Exercise
Go to the line below that contains "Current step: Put". From there to the end of the records, reproduce each line exactly, except the pictures.

Dataset
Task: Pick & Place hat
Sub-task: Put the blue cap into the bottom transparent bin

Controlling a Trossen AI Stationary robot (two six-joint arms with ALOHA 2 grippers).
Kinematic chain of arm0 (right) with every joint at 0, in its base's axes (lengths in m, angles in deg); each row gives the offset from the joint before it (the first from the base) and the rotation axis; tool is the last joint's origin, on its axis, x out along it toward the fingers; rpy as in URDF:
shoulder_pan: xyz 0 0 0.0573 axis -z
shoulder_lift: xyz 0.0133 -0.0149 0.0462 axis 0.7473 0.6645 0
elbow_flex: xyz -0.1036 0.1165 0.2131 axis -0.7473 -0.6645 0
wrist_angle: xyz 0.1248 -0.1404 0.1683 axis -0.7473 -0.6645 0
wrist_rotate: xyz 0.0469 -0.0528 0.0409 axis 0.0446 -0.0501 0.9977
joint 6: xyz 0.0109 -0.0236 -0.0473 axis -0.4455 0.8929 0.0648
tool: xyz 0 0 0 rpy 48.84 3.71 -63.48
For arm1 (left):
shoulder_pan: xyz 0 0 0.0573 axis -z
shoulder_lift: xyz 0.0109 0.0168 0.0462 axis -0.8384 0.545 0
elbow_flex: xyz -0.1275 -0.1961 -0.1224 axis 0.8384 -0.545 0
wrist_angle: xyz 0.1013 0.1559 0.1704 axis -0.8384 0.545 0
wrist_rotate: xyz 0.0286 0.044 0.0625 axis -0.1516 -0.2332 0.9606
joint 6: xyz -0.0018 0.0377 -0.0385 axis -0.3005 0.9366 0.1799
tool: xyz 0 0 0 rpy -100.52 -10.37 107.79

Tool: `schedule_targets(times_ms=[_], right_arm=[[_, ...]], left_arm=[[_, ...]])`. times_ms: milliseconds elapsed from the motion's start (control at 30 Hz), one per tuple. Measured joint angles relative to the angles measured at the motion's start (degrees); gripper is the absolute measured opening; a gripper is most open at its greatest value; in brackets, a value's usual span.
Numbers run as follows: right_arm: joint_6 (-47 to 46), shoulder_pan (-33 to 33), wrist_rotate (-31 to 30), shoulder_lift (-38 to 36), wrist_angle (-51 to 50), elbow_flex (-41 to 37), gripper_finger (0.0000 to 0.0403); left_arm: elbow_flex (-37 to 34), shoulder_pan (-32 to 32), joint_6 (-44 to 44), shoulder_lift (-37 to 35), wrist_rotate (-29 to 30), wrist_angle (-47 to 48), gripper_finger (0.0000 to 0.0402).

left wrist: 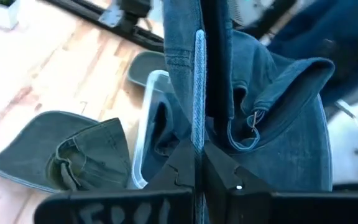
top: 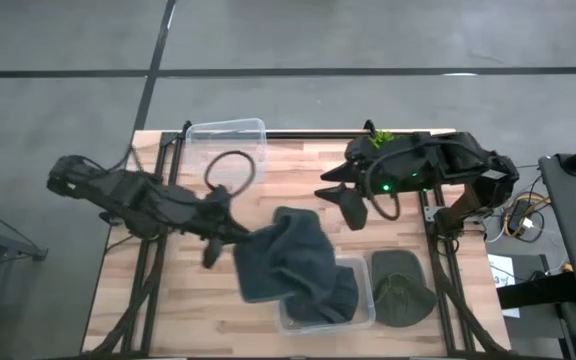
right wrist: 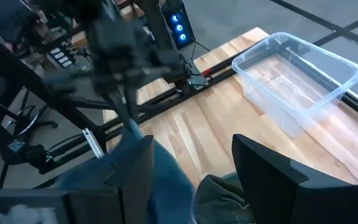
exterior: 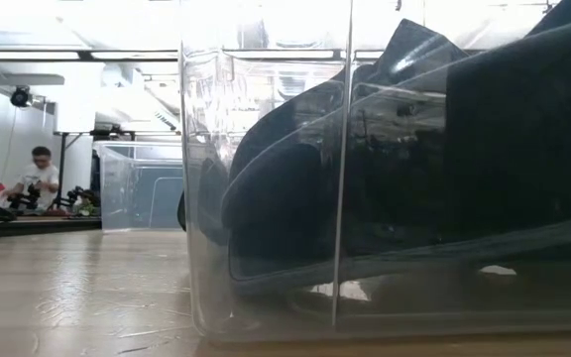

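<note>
A dark blue denim hat (top: 290, 258) is spread over the near clear bin (top: 363, 312), and its folds also show through that bin's wall in the low view (exterior: 385, 188). My left gripper (top: 230, 235) is at the hat's left edge and is shut on it. A green hat (top: 400, 288) lies flat on the table to the right of the bin. My right gripper (top: 346, 200) hovers open over the table on the far side of the blue hat, touching nothing; its own view shows its spread fingers (right wrist: 191, 165). My left gripper (left wrist: 197, 155) pinches the blue hat's stitched brim edge (left wrist: 197, 87) between its two fingers, coming level from the table's left. The held edge is raised off the table, and the rest of the hat sags over and into the near bin (left wrist: 143, 118).
A second clear bin (top: 230, 150) stands at the far edge of the table, with a dark cable loop (top: 230, 168) lying over it. The green hat (left wrist: 67, 152) lies right beside the near bin. A person (exterior: 36, 178) sits far off in the room.
</note>
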State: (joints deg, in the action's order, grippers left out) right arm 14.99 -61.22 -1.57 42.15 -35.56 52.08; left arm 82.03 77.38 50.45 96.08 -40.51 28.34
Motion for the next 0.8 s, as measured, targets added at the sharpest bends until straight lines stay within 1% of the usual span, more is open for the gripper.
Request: schedule_targets(times_ms=[100, 233, 333, 467, 633, 800], right_arm=[[0.4, -0.4, 0.0, -0.6, 0.0, 0.0, 0.021], [1.6, -0.9, 0.0, -0.8, 0.0, 0.0, 0.021], [2.2, -1.2, 0.0, -0.9, -0.1, 0.0, 0.021], [2.9, -1.2, 0.0, -0.9, -1.9, 0.0, 0.021], [2.8, -1.2, 0.0, -0.9, -4.6, 0.0, 0.021], [2.5, -1.3, 0.0, -0.9, -5.7, 0.0, 0.021]], left_arm=[[0.0, -0.5, -1.9, 4.0, 0.2, -2.3, 0.0006], [0.0, -0.5, -2.1, 10.2, 0.1, -5.3, 0.0007], [0.0, -0.5, -0.8, 14.7, -2.0, -7.5, 0.001], [0.0, -0.9, 1.0, 20.0, -2.3, -9.8, 0.0006], [0.0, -1.7, 0.5, 24.9, -3.1, -14.4, 0.0006], [0.0, -1.7, 1.1, 28.3, -3.7, -14.8, 0.0008]])
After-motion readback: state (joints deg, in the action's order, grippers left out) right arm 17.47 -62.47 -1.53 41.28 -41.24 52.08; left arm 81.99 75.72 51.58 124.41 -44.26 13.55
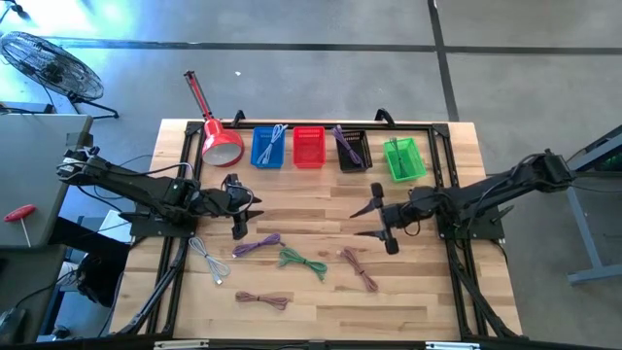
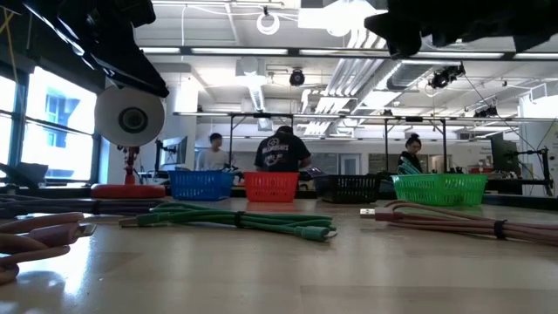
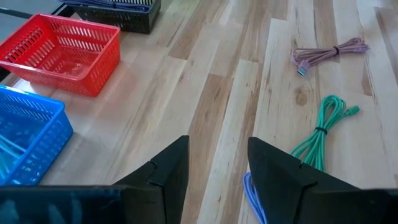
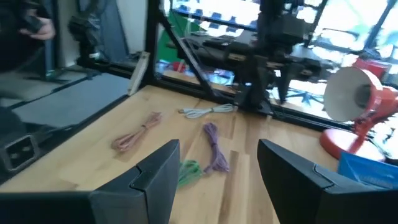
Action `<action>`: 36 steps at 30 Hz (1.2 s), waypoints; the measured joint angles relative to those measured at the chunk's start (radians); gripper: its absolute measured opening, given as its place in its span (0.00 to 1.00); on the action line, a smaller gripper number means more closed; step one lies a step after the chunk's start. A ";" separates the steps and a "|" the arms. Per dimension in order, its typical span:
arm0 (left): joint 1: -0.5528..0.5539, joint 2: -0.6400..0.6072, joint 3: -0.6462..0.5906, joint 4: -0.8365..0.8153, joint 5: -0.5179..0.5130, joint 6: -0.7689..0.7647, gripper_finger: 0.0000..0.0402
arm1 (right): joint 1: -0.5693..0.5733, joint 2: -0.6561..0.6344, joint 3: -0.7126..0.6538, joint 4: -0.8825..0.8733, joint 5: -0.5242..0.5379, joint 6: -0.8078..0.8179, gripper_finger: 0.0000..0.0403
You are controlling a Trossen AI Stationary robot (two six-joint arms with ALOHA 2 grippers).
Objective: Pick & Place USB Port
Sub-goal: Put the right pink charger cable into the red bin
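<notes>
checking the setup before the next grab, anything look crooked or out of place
The green basket sits skewed, turned out of line with the straight blue basket, red basket and black basket. Nothing looks spilled or damaged.

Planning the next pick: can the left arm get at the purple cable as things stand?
Probably yes. The left end effector is open and empty, hovering just beyond the purple cable, which lies loose on bare table with nothing over it. The green cable lies beside it, apart.
</notes>
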 joint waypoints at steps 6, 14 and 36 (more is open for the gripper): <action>0.000 0.000 0.000 -0.005 0.000 0.000 0.40 | 0.018 0.000 0.144 -0.312 0.055 0.065 0.52; 0.000 0.000 0.000 -0.022 0.001 0.000 0.40 | 0.062 0.000 0.270 -0.687 0.139 0.413 0.52; 0.000 0.000 -0.113 0.199 -0.059 0.132 0.40 | 0.158 0.450 0.410 -0.827 -0.136 0.859 0.52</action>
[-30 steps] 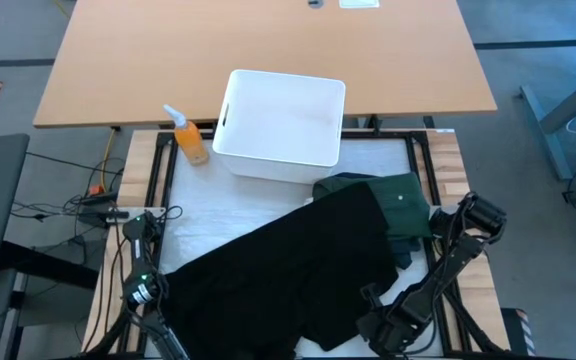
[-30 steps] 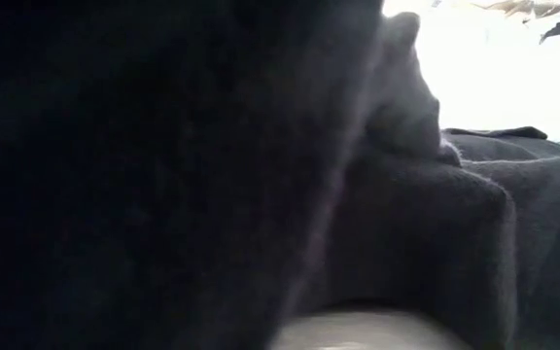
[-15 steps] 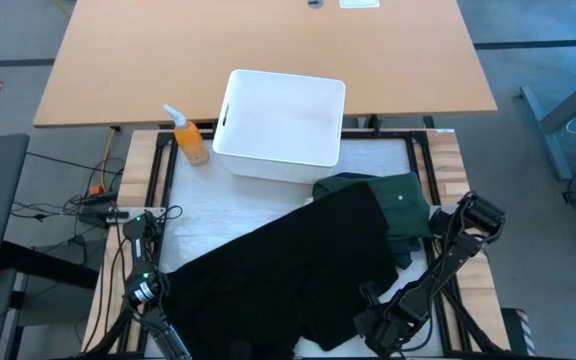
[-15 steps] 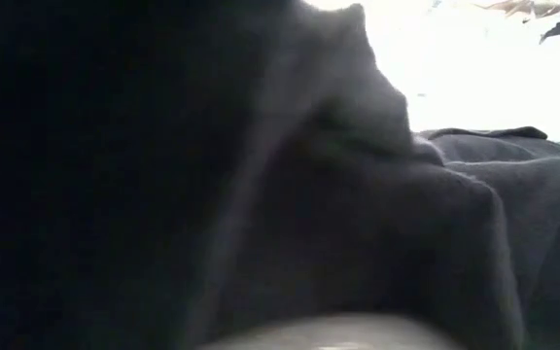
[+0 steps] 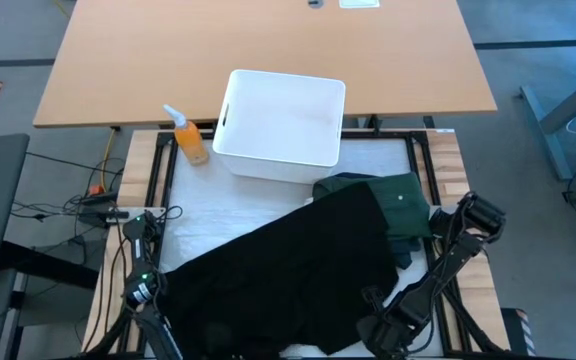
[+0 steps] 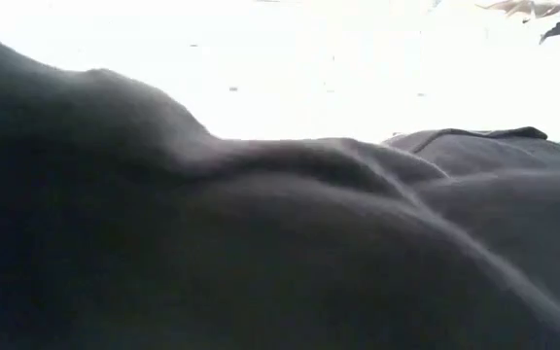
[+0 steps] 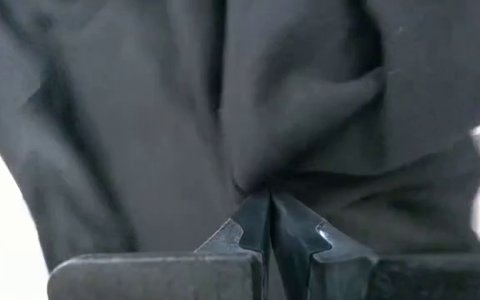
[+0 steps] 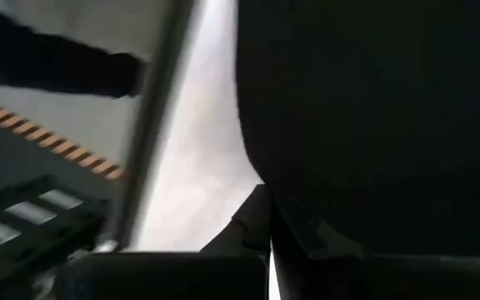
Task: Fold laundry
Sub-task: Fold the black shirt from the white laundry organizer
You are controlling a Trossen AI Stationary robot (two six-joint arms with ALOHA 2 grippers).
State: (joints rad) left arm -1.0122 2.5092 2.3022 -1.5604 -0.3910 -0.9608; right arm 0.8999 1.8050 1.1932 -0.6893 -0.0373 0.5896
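Table (image 5: 183,235) | black garment (image 5: 288,270) spread | left hand (image 7: 267,212) pinching it | right hand (image 8: 269,218) clamped on its edge

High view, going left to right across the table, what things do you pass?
Orange spray bottle → white bin → black garment → dark green garment.
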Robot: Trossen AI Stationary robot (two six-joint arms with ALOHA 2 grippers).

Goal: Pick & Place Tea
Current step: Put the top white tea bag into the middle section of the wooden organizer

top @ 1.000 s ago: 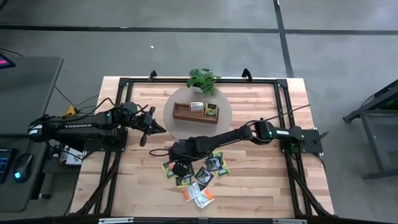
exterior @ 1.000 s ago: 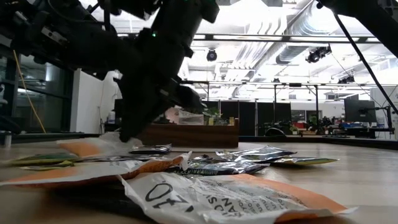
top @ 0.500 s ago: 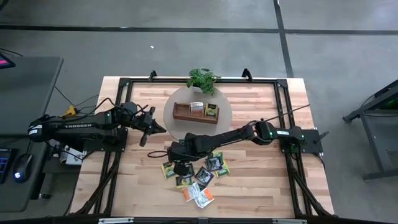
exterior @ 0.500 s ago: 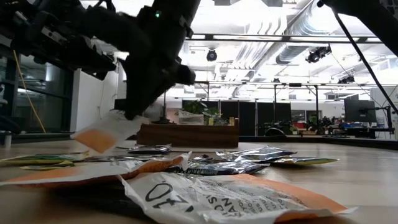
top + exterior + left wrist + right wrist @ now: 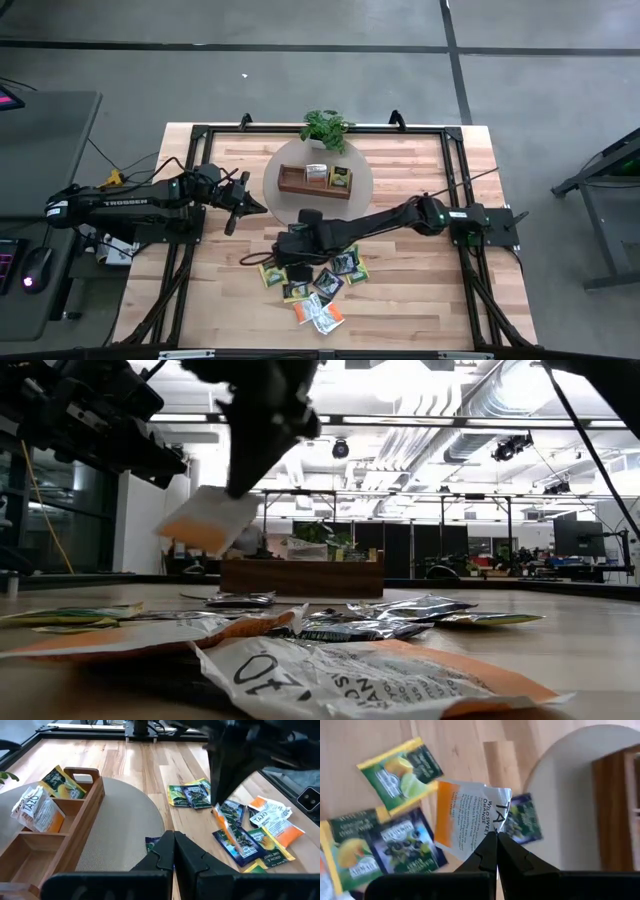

Answer for the task
Current step: Put the top white tea bag into the middle section of the wooden organizer

top @ 1.000 s ago: 
exterior @ 1.000 s ago: 
top @ 0.500 s ago: 
exterior @ 0.500 s ago: 
top + exterior + left wrist + right wrist @ now: 

The exercise requires no additional content.